# TwinCAT 3 und TwinSAFE



## tom12589 (4 Mai 2012)

HAllo liebe Forumsmitglieder, 

ich arbeite gerade an meiner Bachelorarbeit und beiße mir seit 3 Tage die Zähne an TwinSAFE unter TwinCAT 3 aus :sb2:

Wo ich aktuell stehe:
-Twinsafe-Baugruppen werden erkannt (EL6900, EL1904, EL2904) und als Alias-Geräte hinzugefügt. 
-In der TwinSAFE-Gruppe habe ich einen Baustein hinzugefügt.

Was ich möchte:
-Die Eingänge des Bausteins verknüpfen (ich habe schon wirklich alles probiert - aber die Buttons von TwinCAT 2 (wie in allen Beckhoff-Dokus) gibt es einfach nicht. 
-Eine einfache Not-Aus-Schaltung realisieren. 

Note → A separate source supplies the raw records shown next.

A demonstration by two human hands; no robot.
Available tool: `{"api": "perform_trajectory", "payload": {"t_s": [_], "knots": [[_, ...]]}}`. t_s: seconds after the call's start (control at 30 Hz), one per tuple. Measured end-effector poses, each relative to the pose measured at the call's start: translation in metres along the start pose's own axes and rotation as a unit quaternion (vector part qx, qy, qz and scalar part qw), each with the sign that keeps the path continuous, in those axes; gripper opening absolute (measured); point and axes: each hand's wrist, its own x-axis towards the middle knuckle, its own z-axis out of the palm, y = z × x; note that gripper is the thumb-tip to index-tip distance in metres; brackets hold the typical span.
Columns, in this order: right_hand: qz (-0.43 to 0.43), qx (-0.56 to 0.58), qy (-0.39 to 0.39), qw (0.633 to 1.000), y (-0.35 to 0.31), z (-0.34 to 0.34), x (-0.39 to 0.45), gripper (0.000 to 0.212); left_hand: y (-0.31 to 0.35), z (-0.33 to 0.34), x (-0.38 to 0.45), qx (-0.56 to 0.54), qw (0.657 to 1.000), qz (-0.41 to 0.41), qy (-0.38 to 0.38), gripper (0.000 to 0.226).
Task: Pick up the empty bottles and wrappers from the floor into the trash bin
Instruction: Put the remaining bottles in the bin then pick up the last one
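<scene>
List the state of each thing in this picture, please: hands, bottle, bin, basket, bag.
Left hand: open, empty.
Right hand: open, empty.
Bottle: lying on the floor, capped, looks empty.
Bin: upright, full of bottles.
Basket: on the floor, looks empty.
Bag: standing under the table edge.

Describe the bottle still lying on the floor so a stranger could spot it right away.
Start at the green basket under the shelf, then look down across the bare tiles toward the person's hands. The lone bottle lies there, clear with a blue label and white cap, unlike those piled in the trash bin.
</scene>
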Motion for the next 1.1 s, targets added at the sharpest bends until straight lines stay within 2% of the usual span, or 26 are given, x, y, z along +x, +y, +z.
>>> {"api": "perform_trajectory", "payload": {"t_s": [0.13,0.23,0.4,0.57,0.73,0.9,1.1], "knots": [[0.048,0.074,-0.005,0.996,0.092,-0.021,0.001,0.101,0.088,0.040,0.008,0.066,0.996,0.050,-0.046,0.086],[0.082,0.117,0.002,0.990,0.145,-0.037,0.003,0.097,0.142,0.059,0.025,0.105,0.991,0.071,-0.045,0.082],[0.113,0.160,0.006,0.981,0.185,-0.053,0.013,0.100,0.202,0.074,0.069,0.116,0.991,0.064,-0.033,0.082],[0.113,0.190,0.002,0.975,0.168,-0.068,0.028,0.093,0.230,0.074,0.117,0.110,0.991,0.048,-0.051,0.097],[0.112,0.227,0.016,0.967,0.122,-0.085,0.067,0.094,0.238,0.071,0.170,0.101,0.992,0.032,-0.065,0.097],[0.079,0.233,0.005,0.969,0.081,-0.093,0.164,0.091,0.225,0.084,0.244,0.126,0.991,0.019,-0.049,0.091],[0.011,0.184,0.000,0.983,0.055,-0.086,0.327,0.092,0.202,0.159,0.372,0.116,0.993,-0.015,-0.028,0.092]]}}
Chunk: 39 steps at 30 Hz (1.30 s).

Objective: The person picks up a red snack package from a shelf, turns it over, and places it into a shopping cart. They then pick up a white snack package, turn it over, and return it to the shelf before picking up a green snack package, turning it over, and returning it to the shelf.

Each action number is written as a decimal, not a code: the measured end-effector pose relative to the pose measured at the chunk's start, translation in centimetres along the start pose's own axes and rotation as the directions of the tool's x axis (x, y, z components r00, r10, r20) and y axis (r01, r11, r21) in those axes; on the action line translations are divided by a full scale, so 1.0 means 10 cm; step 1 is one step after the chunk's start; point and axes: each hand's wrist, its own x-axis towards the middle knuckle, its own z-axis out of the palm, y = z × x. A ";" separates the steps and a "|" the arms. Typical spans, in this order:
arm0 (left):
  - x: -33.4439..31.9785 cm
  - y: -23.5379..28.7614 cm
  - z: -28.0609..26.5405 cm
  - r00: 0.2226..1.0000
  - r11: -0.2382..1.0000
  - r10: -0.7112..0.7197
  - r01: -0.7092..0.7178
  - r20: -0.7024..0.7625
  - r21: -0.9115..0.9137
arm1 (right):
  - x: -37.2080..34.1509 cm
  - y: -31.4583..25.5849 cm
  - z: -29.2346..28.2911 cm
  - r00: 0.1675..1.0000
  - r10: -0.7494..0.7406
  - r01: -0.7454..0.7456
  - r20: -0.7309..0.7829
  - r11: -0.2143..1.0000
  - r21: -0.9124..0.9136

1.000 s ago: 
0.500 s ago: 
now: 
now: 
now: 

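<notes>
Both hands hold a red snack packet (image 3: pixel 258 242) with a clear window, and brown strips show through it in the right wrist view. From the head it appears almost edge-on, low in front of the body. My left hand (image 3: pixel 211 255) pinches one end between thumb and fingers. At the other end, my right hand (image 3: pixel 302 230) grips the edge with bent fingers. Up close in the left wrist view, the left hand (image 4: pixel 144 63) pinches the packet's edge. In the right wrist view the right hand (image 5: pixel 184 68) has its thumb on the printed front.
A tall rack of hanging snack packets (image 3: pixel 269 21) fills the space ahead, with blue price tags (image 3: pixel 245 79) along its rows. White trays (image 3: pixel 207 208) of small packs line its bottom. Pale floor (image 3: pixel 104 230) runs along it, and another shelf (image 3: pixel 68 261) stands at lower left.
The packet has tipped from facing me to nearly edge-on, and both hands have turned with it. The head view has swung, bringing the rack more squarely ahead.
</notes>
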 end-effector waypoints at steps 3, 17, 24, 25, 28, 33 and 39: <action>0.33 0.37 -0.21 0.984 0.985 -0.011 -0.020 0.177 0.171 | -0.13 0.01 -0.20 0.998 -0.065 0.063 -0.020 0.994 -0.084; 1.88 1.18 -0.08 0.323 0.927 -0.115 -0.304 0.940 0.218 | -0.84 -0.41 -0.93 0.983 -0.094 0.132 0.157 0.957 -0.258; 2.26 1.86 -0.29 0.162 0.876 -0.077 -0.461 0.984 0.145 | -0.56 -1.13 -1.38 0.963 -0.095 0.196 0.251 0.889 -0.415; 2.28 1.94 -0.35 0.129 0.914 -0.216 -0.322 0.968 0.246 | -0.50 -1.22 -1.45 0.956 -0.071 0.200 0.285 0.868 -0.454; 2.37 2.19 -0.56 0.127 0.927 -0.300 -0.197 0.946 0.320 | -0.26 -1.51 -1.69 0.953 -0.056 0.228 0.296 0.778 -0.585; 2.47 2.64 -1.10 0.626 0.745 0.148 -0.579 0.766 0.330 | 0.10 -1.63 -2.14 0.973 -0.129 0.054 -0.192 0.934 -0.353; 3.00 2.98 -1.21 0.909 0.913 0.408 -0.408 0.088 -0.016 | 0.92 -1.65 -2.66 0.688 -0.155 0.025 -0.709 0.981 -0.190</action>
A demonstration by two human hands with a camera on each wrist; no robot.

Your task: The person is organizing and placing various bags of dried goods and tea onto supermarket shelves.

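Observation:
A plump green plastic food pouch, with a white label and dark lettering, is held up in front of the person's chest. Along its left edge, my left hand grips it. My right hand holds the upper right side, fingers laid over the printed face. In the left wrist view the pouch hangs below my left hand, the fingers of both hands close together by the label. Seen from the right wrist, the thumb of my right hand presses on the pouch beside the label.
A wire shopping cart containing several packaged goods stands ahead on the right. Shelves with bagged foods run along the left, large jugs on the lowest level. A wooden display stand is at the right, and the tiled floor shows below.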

Bitte keine verweise auf Dokumentationen / Infos / Beckhoff-Grusch die sich auf TwinCAT 2 beziehen - mit TwinCAT 3 hat das bei TwinSAFE wenig gemeinsam. 

Hat von euch schon jemand damit gearbeitet? Einen Tipp?


----------



## gloeru (4 Mai 2012)

Ja, ich habe diese Verknüpfungen auch schon mal lange gesucht!
Da ich leider gerade kein TC3 zur Hand habe, kann ich dir erst heute Abend weiterhelfen.
Schlussendlich waren die Verknüpfungen irgendwie im untersten, mittleren Fenster gelegen...


----------



## trinitaucher (4 Mai 2012)

Gerade mal nen bisschen in der Doku gestöbert:http://twincat3.infosys.offline.bec...safetyeditor_050_applicationlayer.htm&id=1755
Meinst du das "Variable Mapping" (fast ganz unten)?


----------



## tom12589 (5 Mai 2012)

@trinitaucher
Der Link geht leider nicht. Hab versucht das in der Datenbank durch die Linkbegriffe zu finden, bin aber nicht fündig geworden. Könntest du vielleicht posten wie man zu der Doku kommt? Ist es die hier? 
http://download.beckhoff.com/download/Document/TwinSAFE/ApplicationGuideTwinSAFEen.pdf
Das Mapping an sich sollte ja TwinCAT selber machen. Nur die Verknüpfungen muss ich ja selbst je nach Schaltung bestimmen. 

@gloeru:
Das wäre super! :s12:
Im "unteren mittleren Fenster" hab ich ja nur die Fehlermeldungen und allgem. Hinweise.


----------



## gloeru (6 Mai 2012)

Lösche einfach das ".offline" in der URL, dann gehts...
http://twincat3.infosys.beckhoff.co...safetyeditor_050_applicationlayer.htm&id=1755

Zweitunterste Grafik


----------



## tom12589 (6 Mai 2012)

Ui - das hab ich bis jetzt noch nicht gefunden!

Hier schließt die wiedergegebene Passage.